= Collected data =

□ □ □

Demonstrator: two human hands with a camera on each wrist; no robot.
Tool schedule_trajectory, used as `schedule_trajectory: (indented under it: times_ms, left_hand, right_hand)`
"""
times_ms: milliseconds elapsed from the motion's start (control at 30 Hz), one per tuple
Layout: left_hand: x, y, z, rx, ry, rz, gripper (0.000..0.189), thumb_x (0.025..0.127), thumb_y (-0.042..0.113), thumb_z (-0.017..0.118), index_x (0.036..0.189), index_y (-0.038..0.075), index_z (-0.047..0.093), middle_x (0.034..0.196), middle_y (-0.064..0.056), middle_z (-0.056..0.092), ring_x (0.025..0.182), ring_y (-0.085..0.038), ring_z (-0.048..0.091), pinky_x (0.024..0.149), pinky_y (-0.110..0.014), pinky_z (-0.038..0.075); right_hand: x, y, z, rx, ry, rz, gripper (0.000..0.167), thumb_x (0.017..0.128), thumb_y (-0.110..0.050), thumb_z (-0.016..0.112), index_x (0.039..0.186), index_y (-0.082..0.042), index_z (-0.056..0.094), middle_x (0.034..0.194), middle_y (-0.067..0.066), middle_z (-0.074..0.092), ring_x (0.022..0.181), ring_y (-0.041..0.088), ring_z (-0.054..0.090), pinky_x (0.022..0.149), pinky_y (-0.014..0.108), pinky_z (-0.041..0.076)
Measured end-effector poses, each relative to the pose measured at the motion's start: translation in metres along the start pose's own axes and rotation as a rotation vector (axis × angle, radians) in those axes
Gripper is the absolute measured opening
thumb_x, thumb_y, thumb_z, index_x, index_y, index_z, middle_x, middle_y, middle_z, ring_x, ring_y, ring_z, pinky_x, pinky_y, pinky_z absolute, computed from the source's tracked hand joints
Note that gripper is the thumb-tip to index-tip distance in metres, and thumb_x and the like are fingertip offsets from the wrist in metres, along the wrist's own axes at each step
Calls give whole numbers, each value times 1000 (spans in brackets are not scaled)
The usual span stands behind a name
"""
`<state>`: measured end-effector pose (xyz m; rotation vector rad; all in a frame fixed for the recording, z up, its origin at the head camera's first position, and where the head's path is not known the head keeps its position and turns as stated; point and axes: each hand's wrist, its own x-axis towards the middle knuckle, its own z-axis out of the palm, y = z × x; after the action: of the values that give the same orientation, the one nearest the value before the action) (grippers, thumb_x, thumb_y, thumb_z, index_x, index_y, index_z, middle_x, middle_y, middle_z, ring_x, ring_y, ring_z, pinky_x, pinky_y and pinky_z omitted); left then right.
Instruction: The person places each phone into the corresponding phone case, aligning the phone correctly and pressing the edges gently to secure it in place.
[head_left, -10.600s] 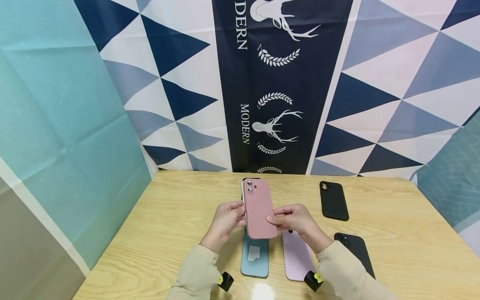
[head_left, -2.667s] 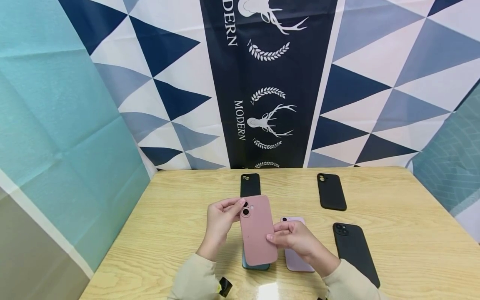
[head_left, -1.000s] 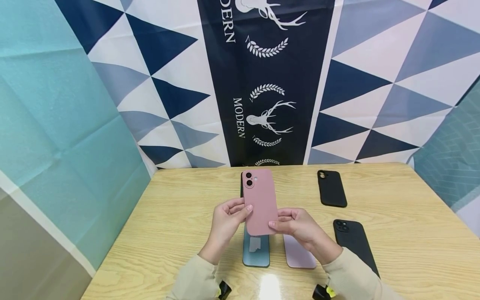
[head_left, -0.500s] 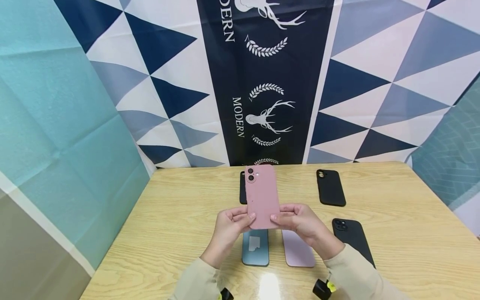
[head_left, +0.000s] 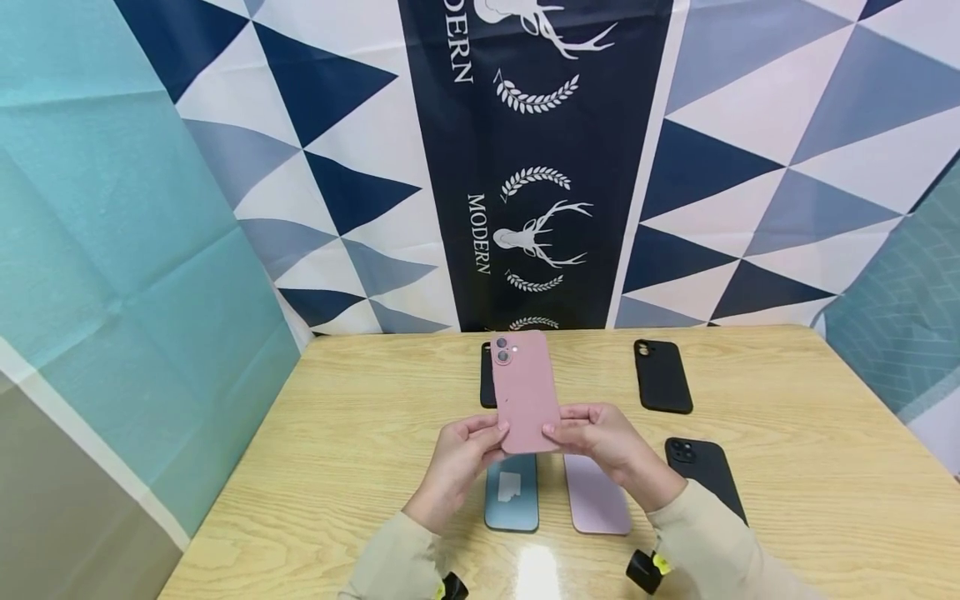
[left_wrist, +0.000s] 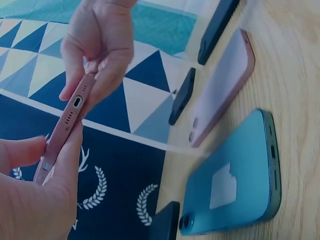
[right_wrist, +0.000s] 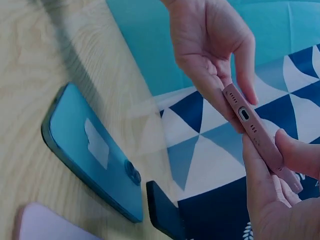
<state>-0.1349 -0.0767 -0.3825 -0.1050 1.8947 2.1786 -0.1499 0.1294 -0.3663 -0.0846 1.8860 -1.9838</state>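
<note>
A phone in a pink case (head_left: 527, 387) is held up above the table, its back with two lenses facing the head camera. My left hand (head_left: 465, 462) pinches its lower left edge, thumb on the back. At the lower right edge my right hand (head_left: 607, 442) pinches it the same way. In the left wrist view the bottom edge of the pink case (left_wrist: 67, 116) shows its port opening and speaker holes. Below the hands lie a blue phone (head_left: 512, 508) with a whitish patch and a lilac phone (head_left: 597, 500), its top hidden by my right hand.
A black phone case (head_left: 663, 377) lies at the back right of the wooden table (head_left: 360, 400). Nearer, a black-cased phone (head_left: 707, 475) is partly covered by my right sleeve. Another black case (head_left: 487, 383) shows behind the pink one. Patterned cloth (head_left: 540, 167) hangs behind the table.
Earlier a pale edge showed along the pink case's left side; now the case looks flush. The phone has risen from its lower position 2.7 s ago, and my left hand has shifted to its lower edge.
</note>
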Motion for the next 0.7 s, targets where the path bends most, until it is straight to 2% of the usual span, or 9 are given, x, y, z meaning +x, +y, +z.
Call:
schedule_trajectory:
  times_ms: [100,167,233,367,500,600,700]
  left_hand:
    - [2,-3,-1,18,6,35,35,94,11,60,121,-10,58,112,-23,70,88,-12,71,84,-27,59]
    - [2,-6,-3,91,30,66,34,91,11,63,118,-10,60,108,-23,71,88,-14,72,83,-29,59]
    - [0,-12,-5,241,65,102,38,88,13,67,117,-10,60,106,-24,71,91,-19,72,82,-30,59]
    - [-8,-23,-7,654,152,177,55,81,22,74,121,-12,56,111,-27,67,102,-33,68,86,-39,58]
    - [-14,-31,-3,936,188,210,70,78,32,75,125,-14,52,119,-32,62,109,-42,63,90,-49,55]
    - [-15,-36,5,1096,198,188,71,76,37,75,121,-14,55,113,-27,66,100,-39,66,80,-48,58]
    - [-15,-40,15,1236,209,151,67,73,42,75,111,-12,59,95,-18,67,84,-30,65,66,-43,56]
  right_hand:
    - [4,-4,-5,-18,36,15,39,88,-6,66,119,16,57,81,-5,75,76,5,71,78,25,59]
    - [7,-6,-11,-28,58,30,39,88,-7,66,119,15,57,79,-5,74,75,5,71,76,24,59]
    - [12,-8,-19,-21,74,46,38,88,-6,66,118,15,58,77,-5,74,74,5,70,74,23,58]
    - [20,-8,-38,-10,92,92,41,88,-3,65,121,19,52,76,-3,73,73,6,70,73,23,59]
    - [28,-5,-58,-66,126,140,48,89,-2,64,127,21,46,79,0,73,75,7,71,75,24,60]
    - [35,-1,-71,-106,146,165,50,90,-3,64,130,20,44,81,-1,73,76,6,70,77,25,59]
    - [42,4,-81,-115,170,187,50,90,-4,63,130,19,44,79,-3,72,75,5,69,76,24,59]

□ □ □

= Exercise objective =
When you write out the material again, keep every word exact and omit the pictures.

= Answer below =
Demonstrator: two human hands with a camera on each wrist; no robot.
Tool schedule_trajectory, used as `schedule_trajectory: (indented under it: times_ms, left_hand, right_hand)`
"""
times_ms: milliseconds elapsed from the motion's start (control at 30 Hz), one per tuple
Layout: left_hand: x, y, z, rx, ry, rz, gripper (0.000..0.189), thumb_x (0.025..0.127), thumb_y (-0.042..0.113), thumb_z (-0.017..0.118), index_x (0.036..0.189), index_y (-0.038..0.075), index_z (-0.047..0.093), middle_x (0.034..0.196), middle_y (-0.064..0.056), middle_z (-0.056..0.092), ring_x (0.025..0.182), ring_y (-0.085..0.038), ring_z (-0.048..0.091), pinky_x (0.024..0.149), pinky_y (-0.110..0.014), pinky_z (-0.038..0.075); right_hand: x, y, z, rx, ry, rz, gripper (0.000..0.167), thumb_x (0.017..0.128), thumb_y (-0.110..0.050), thumb_z (-0.016..0.112), index_x (0.039..0.186), index_y (-0.082..0.042), index_z (-0.056..0.094), middle_x (0.034..0.194), middle_y (-0.067..0.066), middle_z (-0.074..0.092), ring_x (0.022..0.181), ring_y (-0.041..0.088), ring_z (-0.054..0.090), pinky_x (0.022..0.149), pinky_y (-0.014..0.108), pinky_z (-0.041..0.076)
Measured end-effector poses, each relative to the pose measured at the motion's start: translation in metres along the start pose's own axes and rotation as a rotation vector (axis × angle, radians) in those axes
Gripper is the absolute measured opening
thumb_x, thumb_y, thumb_z, index_x, index_y, index_z, middle_x, middle_y, middle_z, ring_x, ring_y, ring_z, pinky_x, pinky_y, pinky_z absolute, computed from the source's tracked hand joints
Note that gripper is the thumb-tip to index-tip distance in metres, and thumb_x and the like are fingertip offsets from the wrist in metres, along the wrist's own axes at each step
Calls give whole numbers, each value times 1000 (spans in brackets are not scaled)
The usual span stands behind a name
"""
`<state>`: measured end-effector pose (xyz m; rotation vector rad; all in a frame fixed for the recording, z up, its origin at the head camera's first position, and where the head's path is not known the head keeps its position and turns as stated; point and axes: each hand's wrist, its own x-axis towards the middle knuckle, its own z-axis out of the palm, y = z × x; after the action: of the values that give the same orientation, the one nearest the value before the action) (grippers, thumb_x, thumb_y, thumb_z, index_x, index_y, index_z, middle_x, middle_y, middle_z, ring_x, ring_y, ring_z, pinky_x, pinky_y and pinky_z omitted); left then right.
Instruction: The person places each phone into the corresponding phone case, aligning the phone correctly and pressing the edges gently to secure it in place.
[head_left, -10.600s] 
[head_left, -2.667s] 
[head_left, -1.000s] 
[head_left, -0.500s] 
[head_left, +0.000s] 
[left_wrist, +0.000s] 
[right_wrist, +0.000s] 
<state>-0.1349 -0.0767 -0.3825 -0.1050 1.8947 2.1786 -0.1499 0.1294 -0.3663 -0.0846 1.8860 -1.9838</state>
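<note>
A phone in a pink case (head_left: 527, 387) is held up above the table, its back with two lenses facing the head camera. My left hand (head_left: 465, 462) pinches its lower left edge, thumb on the back. At the lower right edge my right hand (head_left: 607, 442) pinches it the same way. In the left wrist view the bottom edge of the pink case (left_wrist: 67, 116) shows its port opening and speaker holes. Below the hands lie a blue phone (head_left: 512, 508) with a whitish patch and a lilac phone (head_left: 597, 500), its top hidden by my right hand.
A black phone case (head_left: 663, 377) lies at the back right of the wooden table (head_left: 360, 400). Nearer, a black-cased phone (head_left: 707, 475) is partly covered by my right sleeve. Another black case (head_left: 487, 383) shows behind the pink one. Patterned cloth (head_left: 540, 167) hangs behind the table.
Earlier a pale edge showed along the pink case's left side; now the case looks flush. The phone has risen from its lower position 2.7 s ago, and my left hand has shifted to its lower edge.
</note>
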Motion for the next 0.7 s, targets where the path bends most, until it is straight to 2% of the usual span, or 9 are given, x, y, z meaning +x, +y, +z.
Call:
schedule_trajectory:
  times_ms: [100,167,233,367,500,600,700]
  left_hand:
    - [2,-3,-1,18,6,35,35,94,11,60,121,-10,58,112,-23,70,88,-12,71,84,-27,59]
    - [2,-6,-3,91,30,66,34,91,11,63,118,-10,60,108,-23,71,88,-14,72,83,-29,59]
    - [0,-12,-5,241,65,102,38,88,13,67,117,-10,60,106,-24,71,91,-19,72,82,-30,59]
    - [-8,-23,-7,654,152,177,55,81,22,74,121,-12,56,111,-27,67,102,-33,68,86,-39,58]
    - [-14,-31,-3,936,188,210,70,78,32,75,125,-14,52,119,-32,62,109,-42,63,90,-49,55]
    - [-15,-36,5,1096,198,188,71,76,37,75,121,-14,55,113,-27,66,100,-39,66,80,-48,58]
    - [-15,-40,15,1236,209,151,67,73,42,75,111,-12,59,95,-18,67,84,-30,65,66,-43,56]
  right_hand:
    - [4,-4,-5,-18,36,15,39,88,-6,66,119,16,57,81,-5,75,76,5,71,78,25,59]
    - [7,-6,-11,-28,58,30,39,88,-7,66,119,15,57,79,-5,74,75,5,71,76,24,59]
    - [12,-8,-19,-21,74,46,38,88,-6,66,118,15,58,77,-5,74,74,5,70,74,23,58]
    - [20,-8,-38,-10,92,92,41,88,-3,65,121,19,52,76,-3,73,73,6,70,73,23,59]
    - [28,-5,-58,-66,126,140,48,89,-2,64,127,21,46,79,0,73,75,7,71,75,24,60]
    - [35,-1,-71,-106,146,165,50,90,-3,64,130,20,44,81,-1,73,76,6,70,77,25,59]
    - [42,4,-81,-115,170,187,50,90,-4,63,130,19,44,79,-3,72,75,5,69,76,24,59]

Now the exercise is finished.